Under what conditions can a quadratic function be a perfect square?
Also..
A stone is thrown vertically upward at a speed of 40m/s. How long does it take to reach a height of 90m?
I ended up with a quadratic of t^2-8t+18 which cannot be factored...So is the answer that the stone doesn't reach a height of 90m?
Another question...
A hockey player shoots a puck from his own end of the ice with an initial speed of 10 m/s. The ice surface is 60 m long and produces a deceleration of 1.0m/s^2 on the sliding puck.
a) Will the puck travel the length of the ice?
b) With what speed will it reach the far end of the ice OR how far from the end of the ice will it come to rest?
I think I used the wrong equation.
I used V2^2 = V1^2 + 2ad
And solved for distance to get 50 m which indicates that the puck didn't travel the length of the ice. But I have a feeling I did it wrong since I'm also supposed to use a kinematic equation for the second question rather than just subtraction.
Thanks!
To determine the conditions under which a quadratic function can be a perfect square, we need to understand the concept of perfect square trinomials. A perfect square trinomial is a quadratic expression that can be factored into two identical binomials. In general, a quadratic function in the form of ax^2 + bx + c can be a perfect square if and only if its discriminant (i.e., b^2 - 4ac) is zero.
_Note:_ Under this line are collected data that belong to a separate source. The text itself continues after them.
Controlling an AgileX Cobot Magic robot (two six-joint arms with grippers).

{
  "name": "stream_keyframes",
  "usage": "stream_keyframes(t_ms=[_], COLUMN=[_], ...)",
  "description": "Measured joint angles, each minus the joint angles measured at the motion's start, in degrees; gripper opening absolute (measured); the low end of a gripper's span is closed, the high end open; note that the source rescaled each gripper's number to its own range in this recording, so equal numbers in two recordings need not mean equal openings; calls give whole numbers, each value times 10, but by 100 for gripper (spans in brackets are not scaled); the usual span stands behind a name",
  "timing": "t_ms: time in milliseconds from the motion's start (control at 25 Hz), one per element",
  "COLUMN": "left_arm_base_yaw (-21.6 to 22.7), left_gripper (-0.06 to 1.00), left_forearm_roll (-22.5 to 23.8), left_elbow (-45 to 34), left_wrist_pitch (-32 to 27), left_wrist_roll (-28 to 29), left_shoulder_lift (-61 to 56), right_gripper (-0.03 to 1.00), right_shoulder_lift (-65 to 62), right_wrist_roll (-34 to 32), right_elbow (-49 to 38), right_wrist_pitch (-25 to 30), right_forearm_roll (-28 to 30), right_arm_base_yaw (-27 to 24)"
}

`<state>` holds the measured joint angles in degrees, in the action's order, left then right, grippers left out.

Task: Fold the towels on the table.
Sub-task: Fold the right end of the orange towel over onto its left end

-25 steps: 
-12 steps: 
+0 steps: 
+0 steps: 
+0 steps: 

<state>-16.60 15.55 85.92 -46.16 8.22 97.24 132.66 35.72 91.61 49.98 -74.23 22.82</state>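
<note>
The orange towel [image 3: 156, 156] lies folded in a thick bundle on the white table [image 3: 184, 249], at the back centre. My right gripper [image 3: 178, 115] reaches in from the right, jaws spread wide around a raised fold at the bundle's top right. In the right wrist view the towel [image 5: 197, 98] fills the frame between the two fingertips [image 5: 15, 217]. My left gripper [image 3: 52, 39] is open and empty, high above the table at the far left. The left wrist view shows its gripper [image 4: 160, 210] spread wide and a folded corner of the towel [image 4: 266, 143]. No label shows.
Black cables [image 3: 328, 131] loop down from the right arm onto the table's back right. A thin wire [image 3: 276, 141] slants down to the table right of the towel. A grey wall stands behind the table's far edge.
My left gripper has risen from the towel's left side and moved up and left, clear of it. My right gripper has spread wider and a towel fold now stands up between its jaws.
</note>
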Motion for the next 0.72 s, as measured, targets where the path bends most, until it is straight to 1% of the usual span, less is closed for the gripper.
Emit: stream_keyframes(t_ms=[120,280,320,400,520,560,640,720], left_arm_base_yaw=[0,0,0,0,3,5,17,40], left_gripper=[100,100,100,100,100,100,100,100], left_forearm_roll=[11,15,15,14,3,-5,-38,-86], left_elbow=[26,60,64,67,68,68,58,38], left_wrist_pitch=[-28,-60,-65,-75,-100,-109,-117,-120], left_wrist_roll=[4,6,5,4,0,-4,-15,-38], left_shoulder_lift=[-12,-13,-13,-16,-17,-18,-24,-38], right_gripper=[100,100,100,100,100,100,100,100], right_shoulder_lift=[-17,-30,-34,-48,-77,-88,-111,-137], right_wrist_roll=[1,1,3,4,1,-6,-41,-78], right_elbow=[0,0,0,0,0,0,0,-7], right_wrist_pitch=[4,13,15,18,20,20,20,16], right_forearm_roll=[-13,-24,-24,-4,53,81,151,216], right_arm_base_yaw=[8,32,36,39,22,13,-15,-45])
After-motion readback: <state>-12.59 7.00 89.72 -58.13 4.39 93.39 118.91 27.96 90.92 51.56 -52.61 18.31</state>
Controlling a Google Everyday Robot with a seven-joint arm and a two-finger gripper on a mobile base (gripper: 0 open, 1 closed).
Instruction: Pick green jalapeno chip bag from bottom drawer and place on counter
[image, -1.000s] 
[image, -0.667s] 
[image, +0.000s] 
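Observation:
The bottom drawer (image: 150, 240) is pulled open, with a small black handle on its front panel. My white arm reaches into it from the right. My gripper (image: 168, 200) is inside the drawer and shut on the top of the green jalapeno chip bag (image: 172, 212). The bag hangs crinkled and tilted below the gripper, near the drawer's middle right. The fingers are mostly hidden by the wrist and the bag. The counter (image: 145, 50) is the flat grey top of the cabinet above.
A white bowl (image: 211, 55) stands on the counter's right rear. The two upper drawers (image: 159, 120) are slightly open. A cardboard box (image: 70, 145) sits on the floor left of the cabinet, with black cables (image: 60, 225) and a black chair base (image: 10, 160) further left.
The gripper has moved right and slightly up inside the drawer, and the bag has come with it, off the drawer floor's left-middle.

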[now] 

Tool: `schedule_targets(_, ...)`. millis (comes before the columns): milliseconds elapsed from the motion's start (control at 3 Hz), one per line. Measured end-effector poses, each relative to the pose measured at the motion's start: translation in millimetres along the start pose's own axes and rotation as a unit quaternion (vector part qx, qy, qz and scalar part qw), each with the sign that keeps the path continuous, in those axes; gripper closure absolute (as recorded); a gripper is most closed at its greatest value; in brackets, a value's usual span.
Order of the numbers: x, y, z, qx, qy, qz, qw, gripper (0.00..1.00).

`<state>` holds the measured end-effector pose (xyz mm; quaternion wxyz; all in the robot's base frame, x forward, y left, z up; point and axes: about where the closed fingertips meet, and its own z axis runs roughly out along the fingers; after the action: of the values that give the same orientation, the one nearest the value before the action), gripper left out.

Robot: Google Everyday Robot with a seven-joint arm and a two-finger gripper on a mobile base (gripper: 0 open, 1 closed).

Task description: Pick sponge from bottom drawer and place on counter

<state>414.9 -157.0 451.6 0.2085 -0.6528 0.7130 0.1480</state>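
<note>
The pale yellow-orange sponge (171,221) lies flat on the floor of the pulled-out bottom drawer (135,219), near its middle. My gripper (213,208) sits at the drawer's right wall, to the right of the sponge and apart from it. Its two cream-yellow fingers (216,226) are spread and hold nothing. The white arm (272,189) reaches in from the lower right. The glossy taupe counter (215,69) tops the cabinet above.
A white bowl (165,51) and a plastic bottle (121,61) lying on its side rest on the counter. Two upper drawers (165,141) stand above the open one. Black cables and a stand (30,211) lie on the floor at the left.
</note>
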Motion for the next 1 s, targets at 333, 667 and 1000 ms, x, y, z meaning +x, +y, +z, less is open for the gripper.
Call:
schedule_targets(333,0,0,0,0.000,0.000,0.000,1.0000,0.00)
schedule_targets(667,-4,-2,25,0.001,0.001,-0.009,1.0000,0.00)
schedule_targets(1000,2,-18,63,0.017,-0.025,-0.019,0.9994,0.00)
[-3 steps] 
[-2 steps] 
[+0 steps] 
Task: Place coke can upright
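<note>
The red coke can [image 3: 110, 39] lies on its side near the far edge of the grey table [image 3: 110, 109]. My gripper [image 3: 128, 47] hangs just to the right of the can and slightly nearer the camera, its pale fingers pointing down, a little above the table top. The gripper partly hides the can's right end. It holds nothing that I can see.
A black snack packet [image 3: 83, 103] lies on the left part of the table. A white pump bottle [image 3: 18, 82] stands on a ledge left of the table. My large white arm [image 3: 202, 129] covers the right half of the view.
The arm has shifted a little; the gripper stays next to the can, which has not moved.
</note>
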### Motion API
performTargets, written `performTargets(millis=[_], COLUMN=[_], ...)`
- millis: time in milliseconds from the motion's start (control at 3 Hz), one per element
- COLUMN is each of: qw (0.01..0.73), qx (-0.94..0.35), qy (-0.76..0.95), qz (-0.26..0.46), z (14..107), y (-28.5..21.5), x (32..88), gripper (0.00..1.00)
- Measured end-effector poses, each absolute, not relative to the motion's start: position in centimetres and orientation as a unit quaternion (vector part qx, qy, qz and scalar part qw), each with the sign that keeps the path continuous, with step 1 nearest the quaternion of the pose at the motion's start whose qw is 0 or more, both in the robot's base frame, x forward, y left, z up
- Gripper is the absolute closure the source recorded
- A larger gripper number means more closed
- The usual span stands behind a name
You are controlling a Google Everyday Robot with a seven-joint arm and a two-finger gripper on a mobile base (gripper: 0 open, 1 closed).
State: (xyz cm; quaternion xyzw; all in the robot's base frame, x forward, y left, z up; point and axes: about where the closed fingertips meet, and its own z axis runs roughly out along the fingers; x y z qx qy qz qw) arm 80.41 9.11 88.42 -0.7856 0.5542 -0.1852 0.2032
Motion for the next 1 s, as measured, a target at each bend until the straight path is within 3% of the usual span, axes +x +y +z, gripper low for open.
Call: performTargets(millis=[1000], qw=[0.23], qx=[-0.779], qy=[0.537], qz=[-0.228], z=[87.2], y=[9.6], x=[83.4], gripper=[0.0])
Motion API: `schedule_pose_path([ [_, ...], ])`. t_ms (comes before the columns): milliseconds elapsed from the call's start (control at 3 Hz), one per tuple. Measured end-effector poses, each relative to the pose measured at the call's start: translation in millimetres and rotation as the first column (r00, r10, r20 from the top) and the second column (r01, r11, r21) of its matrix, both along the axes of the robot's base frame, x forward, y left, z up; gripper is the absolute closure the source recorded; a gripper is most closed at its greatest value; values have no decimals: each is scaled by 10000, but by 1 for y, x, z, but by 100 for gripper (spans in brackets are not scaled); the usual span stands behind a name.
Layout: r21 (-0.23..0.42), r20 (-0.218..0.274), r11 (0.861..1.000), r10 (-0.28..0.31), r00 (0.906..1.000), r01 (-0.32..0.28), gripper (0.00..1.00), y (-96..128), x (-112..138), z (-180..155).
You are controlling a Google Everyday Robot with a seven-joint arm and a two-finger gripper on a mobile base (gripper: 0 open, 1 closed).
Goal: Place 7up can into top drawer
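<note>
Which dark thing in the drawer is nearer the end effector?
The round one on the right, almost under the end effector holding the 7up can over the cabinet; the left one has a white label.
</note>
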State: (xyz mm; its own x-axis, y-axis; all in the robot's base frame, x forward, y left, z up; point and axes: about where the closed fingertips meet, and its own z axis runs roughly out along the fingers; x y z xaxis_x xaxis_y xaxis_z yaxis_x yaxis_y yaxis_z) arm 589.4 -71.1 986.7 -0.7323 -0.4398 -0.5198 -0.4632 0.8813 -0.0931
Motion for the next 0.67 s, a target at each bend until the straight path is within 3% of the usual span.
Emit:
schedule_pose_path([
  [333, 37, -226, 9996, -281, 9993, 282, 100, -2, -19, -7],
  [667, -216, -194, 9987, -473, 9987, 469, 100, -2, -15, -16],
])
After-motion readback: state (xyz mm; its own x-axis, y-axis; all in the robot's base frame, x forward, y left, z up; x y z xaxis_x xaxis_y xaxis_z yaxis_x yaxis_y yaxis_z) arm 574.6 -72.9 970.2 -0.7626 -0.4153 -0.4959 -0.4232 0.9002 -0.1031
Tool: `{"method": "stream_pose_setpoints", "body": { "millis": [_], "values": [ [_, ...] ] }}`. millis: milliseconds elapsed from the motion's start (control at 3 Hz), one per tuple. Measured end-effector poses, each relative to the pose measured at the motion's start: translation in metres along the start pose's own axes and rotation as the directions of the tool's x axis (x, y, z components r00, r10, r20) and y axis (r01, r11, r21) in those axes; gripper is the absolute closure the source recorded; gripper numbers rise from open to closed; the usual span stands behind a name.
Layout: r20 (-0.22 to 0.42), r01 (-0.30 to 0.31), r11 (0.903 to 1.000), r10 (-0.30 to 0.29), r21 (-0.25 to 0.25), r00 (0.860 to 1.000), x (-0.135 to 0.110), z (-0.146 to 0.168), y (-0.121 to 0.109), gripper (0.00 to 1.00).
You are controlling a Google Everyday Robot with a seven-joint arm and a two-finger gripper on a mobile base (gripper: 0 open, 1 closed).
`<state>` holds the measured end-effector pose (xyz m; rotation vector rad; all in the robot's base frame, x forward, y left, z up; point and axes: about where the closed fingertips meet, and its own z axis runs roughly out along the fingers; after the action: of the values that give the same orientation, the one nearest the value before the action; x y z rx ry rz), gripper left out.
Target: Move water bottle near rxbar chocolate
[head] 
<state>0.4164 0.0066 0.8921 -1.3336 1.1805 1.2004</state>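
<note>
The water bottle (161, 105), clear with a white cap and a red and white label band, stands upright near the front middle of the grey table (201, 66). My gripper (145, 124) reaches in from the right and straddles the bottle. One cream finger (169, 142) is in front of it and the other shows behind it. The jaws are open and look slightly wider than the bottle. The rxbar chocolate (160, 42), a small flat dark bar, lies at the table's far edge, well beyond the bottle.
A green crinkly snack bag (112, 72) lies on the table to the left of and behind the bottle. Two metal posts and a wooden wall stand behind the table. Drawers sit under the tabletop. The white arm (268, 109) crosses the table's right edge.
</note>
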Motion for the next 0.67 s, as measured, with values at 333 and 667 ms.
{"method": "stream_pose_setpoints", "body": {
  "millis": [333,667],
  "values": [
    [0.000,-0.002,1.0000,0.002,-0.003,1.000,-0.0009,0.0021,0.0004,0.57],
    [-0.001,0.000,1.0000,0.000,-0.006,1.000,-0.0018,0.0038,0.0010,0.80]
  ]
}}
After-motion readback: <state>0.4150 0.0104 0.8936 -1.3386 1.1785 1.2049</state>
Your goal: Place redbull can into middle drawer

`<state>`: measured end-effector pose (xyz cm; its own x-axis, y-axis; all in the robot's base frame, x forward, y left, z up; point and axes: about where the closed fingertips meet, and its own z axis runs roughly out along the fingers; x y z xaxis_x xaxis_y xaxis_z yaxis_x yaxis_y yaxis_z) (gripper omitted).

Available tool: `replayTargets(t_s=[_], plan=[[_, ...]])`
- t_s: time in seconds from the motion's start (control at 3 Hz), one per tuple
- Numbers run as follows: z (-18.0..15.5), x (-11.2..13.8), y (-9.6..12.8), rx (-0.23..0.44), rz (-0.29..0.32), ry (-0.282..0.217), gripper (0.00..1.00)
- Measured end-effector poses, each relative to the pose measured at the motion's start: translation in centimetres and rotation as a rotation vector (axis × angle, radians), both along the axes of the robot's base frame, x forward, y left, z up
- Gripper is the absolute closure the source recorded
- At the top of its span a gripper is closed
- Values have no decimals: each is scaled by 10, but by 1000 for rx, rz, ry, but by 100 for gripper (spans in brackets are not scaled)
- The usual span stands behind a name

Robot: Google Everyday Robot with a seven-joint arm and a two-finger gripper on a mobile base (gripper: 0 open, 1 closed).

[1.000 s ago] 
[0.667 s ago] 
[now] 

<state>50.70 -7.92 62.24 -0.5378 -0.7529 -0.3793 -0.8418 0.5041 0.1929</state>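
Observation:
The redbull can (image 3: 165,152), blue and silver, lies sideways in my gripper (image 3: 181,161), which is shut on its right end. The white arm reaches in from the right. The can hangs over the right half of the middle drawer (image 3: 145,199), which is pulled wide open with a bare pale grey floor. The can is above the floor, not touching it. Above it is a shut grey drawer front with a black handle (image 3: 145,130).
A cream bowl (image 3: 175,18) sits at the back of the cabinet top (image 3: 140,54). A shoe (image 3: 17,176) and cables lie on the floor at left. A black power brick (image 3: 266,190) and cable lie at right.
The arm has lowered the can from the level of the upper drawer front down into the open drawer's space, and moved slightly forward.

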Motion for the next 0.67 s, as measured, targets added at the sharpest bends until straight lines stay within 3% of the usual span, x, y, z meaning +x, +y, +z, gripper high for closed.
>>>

In the case of the quadratic function t^2 - 8t + 18, the discriminant is calculated as follows:
Discriminant = (-8)^2 - 4(1)(18) = 64 - 72 = -8
Since the discriminant is negative, this quadratic cannot be factored into identical binomials, indicating that it is not a perfect square trinomial.
Now, let's move on to the second question about the stone thrown vertically upward. To determine the time it takes for the stone to reach a height of 90m, we can use the equation of motion for free-falling bodies:
h = v0t + (1/2)gt^2
Here, h represents the final height (90m), v0 is the initial velocity of the stone (40m/s), g is the acceleration due to gravity (-9.8m/s^2), and t is the time we want to find.
Substituting the given values into the equation, we get:
90 = 40t - (1/2)(9.8)t^2
Rearranging the equation in the standard quadratic form:
0 = (1/2)(9.8)t^2 - 40t + 90
To solve for t, we can either factor the quadratic or use the quadratic formula. If you were not able to factor it, let's use the quadratic formula:
t = (-b ± √(b^2 - 4ac)) / (2a)
In this case, a = (1/2)(9.8) = 4.9, b = -40, and c = 90.
Plugging the values into the formula:
t = (-(-40) ± √((-40)^2 - 4(4.9)(90))) / (2(4.9))
t = (40 ± √(1600 - 1764)) / 9.8
t = (40 ± √(-164)) / 9.8
Since the value under the square root is negative, the resulting values of t will be complex numbers. Therefore, the stone does not reach a height of 90m.
Moving on to the third question about the hockey player shooting a puck. To determine if the puck will travel the length of the ice, we need to find the distance it will cover. Since the ice surface produces a deceleration of 1.0m/s^2, the equation of motion we should use is:
v^2 = u^2 + 2as
Here, v is the final velocity, u is the initial velocity (10m/s), a is the acceleration (-1.0m/s^2), and s is the distance we want to find (60m).
Plugging the values into the equation, we get:
0 = (10)^2 + 2(-1.0)s
0 = 100 - 2s
2s = 100
s = 50
As you correctly calculated, the puck will not travel the full length of the ice and will come to rest 50m from the end of the ice.
To summarize:
1. The quadratic function t^2 - 8t + 18 is not a perfect square trinomial.
2. The stone does not reach a height of 90m.
3. The puck does not travel the full length of the ice and comes to rest 50m from the end of the ice.